Well done Fisher, you made your mom proud! And you already know it I'm sure, but I have to tell you you're one handsome guy!

Sounds like a great trip and experience, blunders and all.


----------



## Luci (May 26, 2009)

Sounds like you had a fabulous trip to the "North".  It's funny because I think of that area as southern Ont. I'm glad you and Fisher did so well up here and you enjoyed our Canadian hospitality! He's a beautiful guy. You'll have to come back up and visit us all again!


----------



## fuzzbuzz (Aug 3, 2008)

Welcome back and a big 'Way to Go'! :nchuck: :appl:


----------



## K9-Design (Jan 18, 2009)

Here are more pictures taken by a friend. Hope this link works. The puppy I'm showing is "Seger" aka Knightdrmz Franklin Mint (Coach x Hannah)....bred by my very good friend Robin Scott here in FL and owned by Tracy Thompson in Ottawa. Beautiful puppy!!! Can't fault heads or toplines on either Seger or Fisher that's for sure.

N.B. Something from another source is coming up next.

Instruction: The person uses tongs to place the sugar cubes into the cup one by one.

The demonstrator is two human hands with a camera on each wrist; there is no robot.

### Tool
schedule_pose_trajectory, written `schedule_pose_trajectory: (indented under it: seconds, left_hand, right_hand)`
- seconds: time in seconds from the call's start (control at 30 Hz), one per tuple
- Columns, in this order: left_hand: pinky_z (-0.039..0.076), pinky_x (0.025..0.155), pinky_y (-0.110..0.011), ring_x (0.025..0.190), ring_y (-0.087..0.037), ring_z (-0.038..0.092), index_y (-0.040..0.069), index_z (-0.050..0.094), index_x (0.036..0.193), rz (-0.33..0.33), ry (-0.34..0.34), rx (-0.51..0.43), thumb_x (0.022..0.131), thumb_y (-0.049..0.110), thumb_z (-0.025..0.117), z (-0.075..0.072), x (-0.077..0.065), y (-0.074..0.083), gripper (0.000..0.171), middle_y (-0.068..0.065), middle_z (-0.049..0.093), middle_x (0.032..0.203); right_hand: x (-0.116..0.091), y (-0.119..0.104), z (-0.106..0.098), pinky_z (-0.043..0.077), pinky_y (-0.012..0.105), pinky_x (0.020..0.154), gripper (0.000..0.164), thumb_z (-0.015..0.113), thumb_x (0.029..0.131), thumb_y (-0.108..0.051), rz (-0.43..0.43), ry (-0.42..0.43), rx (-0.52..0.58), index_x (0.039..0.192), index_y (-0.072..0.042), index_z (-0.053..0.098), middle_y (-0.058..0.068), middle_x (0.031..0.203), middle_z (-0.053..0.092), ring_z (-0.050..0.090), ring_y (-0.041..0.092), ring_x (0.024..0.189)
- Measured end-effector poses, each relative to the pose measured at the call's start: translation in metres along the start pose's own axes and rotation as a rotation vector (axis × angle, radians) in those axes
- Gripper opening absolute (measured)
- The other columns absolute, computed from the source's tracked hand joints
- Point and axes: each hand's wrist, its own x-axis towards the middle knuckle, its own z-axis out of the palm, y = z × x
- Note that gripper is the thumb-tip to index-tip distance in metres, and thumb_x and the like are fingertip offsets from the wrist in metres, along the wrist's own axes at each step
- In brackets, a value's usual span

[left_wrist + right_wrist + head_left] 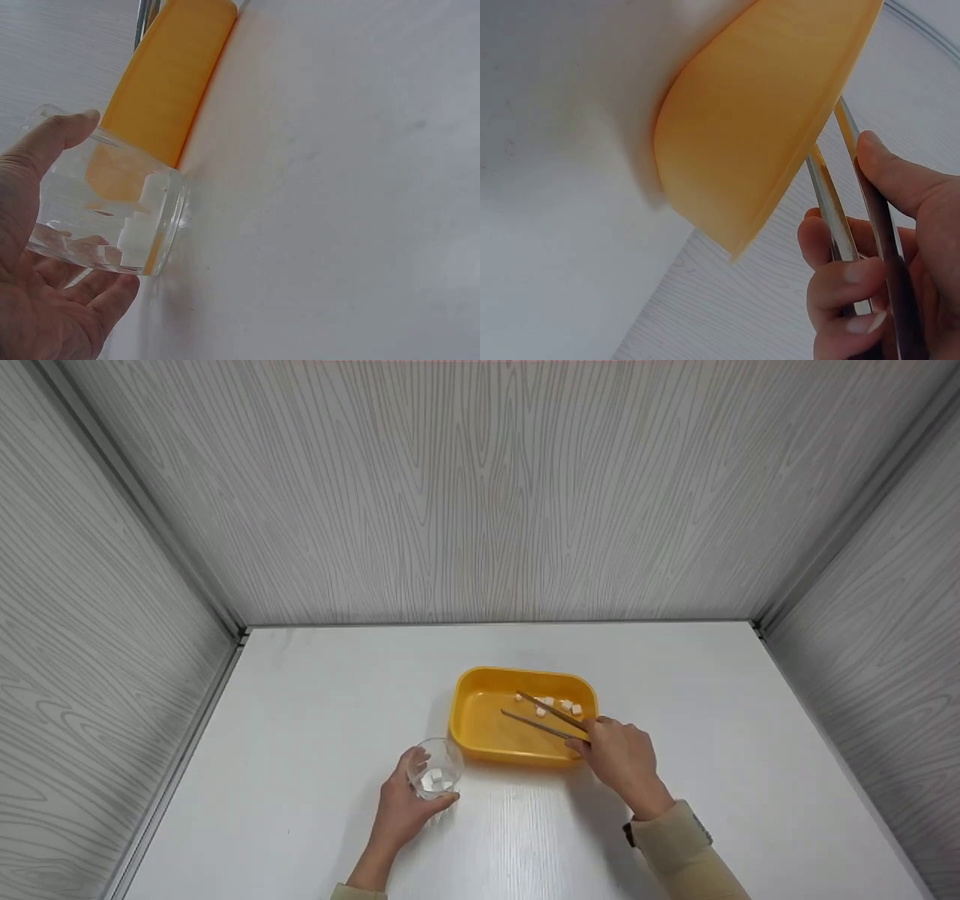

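Note:
My left hand (pixel 403 808) grips a clear glass (pixel 112 195) from the side, with the thumb and fingers around it. A few white cubes (pixel 437 780) lie at the bottom of the glass. In my right hand (pixel 622 755) is a pair of metal tongs (pixel 870 202), pinched between thumb and fingers. The two tong arms stand apart over a yellow tray (pixel 480 739), nothing between their tips. Several small white cubes (pixel 567 706) lie toward the tray's back right. In the right wrist view the tray wall hides the tong tips.
The tray sits on a white table (pixel 315 720), just beyond the glass and to its right. Grey wood-grain panels (pixel 487 495) rise behind the table and on both sides.

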Motion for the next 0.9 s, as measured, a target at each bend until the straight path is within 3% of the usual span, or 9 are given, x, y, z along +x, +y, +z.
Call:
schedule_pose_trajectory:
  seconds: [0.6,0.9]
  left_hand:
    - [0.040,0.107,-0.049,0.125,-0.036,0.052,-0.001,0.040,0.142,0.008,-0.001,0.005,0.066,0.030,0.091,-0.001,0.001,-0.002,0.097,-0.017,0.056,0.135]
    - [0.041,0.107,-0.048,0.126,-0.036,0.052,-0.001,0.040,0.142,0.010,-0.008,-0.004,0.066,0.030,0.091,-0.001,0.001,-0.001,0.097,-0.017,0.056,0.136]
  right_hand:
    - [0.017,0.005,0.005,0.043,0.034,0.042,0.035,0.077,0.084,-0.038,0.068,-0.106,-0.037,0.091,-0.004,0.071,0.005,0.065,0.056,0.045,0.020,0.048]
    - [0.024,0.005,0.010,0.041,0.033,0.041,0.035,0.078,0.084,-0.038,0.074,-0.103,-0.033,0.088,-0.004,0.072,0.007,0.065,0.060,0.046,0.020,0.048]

https://cid-5c21bd767798c352.photos.live.com/browse.aspx/Anney%20%5E0%20Fisher


----------



## rappwizard (May 27, 2009)

Congrats Anney! Great way to represent the State of Florida!

BTW, when you were interviewed, hope you threw in some "Go Gators" or a few chomps--you know its been said: "The Gator Nation Is Everywhere."


----------



## HiTideGoldens (Dec 29, 2009)

Congrats Anney and Fisher! Sounds like you had a great time! He's a beautiful boy!


----------



## K9-Design (Jan 18, 2009)

Try this link if the other one doesn't work. Weird website.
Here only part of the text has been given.